It’s refreshing to know that the spirit of competition is alive and well in Upper Darby, Pennsylvania. Well, it’s not exactly the spirit of competition, it’s more like the spirit of sabotage. But, you can see how I could mistake one for the other. Speaking of sabotage…
This dumbass guy named Nik is a pizza joint owner and he had a great marketing idea that would crush the competition. Nik’s idea involved live mice and this other pizza restaurant down the street. You can see where I am going with this. Here’s a bit of the story from UPI, “Nik came into Verona Pizza while two officers were dining Monday and asked to use the restroom. The owner of the restaurant soon found footprints on a toilet seat and the officers looked inside the ceiling and discovered a bag containing several live mice.” the cops had enough evidence to nail Nik, so they did. one of Upper Darby’s Finest shared this with us, “We have never had anything like this, where mice have been used as an instrument of crime,” the Philadelphia Inquirer quoted the cop spokesguy as saying. “This is food terrorism by mice,” he said. What a dumbass. I don’t if I mean Nik is the dumbass or the cop spokesfuzz dude. But, I digress.
As if we didn’t have enough trouble already, now we got to worry about some guy named Adbul carrying a load of suicide mice in his back pack or briefcase. At the point I have a question. How on Earth can the bad guys get those little bitty suicide bomb belts on the mice? Could somebody help a bruthah out on this? Inquiring dumbasses want to know. Let’s see, where were we? Oh, yeah. Nik the dumbass was busted for putting a bag full of live mice in the ceiling of his pizza joint competitor down the street. One of the charges Nik faces is “This is food terrorism by mice”. Dumbass.

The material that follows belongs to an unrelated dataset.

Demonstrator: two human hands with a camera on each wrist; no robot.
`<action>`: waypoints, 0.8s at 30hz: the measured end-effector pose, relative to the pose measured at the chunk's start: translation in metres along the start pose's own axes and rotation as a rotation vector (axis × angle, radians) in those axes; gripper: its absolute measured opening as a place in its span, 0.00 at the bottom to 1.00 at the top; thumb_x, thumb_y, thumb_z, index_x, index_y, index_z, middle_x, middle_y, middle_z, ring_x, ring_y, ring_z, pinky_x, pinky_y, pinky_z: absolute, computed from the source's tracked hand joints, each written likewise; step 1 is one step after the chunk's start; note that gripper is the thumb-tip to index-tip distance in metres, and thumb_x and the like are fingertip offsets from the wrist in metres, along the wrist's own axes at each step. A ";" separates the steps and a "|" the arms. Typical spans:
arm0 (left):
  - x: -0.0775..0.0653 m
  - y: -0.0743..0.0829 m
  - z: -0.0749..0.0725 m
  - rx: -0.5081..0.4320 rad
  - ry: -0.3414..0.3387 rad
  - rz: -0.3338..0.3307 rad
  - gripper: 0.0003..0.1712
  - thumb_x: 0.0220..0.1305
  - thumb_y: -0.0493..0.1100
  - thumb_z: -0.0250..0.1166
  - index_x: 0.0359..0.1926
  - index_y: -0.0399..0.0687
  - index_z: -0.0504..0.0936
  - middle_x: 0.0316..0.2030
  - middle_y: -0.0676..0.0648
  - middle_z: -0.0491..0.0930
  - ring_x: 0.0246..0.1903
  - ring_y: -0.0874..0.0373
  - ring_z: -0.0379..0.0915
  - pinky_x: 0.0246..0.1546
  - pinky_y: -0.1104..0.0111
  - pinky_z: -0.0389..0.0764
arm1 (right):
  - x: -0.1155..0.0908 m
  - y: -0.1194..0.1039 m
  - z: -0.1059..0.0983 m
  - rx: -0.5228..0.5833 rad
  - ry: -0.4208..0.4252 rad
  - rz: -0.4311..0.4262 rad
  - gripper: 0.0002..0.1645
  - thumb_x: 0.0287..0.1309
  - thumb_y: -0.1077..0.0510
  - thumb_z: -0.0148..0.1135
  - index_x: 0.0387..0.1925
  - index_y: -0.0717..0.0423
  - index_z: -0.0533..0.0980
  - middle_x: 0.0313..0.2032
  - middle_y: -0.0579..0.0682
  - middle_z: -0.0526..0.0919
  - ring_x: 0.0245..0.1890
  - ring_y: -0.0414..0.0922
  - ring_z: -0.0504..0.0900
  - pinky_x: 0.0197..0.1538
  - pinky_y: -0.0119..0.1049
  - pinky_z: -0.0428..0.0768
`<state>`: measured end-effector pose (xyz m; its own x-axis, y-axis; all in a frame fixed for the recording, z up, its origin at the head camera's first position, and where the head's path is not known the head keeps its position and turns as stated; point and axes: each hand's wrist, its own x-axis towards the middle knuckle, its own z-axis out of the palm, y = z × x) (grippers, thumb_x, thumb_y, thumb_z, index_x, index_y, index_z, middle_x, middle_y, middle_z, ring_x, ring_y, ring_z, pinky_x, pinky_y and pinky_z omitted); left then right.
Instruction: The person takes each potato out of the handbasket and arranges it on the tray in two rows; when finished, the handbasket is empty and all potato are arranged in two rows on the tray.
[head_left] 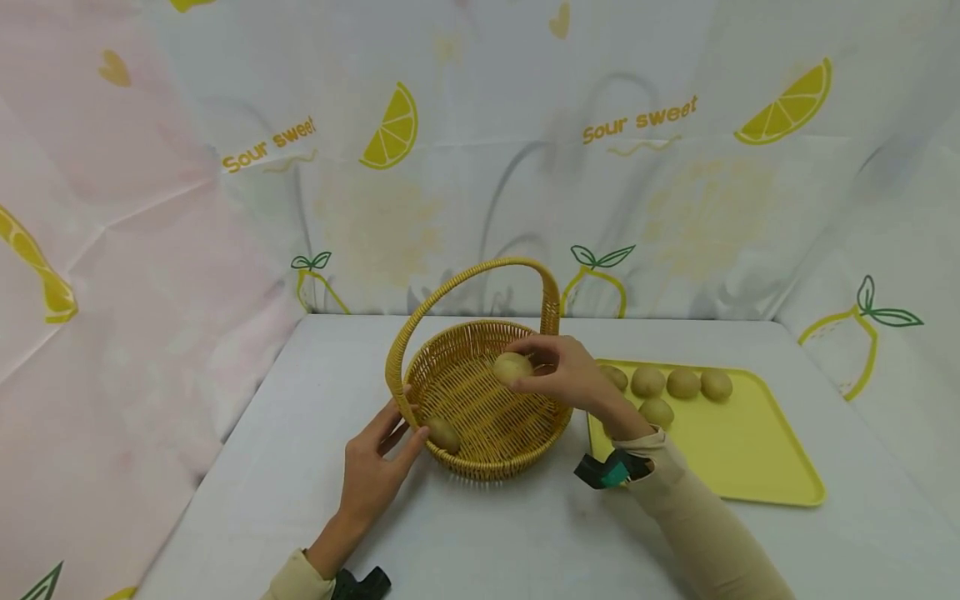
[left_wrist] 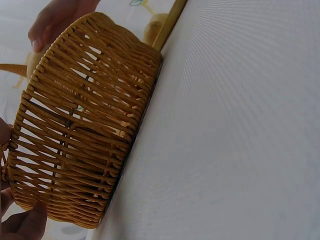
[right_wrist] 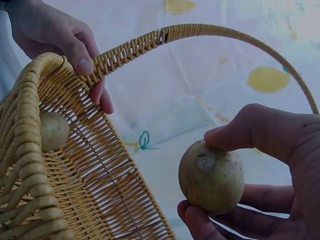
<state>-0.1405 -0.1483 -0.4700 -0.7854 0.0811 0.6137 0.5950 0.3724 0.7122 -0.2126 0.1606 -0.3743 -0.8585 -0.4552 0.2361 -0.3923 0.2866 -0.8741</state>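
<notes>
A round wicker basket [head_left: 491,454] with a tall arched handle stands on the table. My left hand [head_left: 375,467] grips its left rim at the foot of the handle, thumb on one side and fingers on the other. Above the inside of the basket, my right hand [head_left: 566,375] pinches a potato [head_left: 512,367] between thumb and fingers. In the right wrist view this potato [right_wrist: 211,177] is round and yellowish brown with small dark specks. A second potato [head_left: 442,435] lies in the basket against the left wall, close to my left thumb.
Right of the basket lies a yellow tray [head_left: 750,454] with several potatoes near its back left; my right forearm passes over its left side. The white table [head_left: 262,475] ends at a lemon-printed cloth [head_left: 465,200] behind and on the left.
</notes>
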 end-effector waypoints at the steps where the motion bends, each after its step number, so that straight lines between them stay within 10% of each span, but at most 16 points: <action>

So, once again some dumbass American invents a new way to become a bigger dumbass. If it wasn’t so damn funny, it would be pitiful. But, hey, we prey on the pitiful here at Dumbass News, so the more dumbasses, the better for us. Bring us your downtrodden, your poor, your hungry, your dumbasses and we’ll be more than happy to berate and belittle them like the scuz they are. Having been downtrodden, poor, hungry and a dumbass at one point or another in my life, I have earned the right to make fun of anybody, anywhere except my Mama. So show me a list of rich ambulance-chasin’ Attorneys at Law, I’ll amke fun of those bastards, too. I am an equal opportunity insulter. That’s the second time I have digressed in this one post. I gotta watch out for that. And mice. I gotta watch out for mice. Dumbass.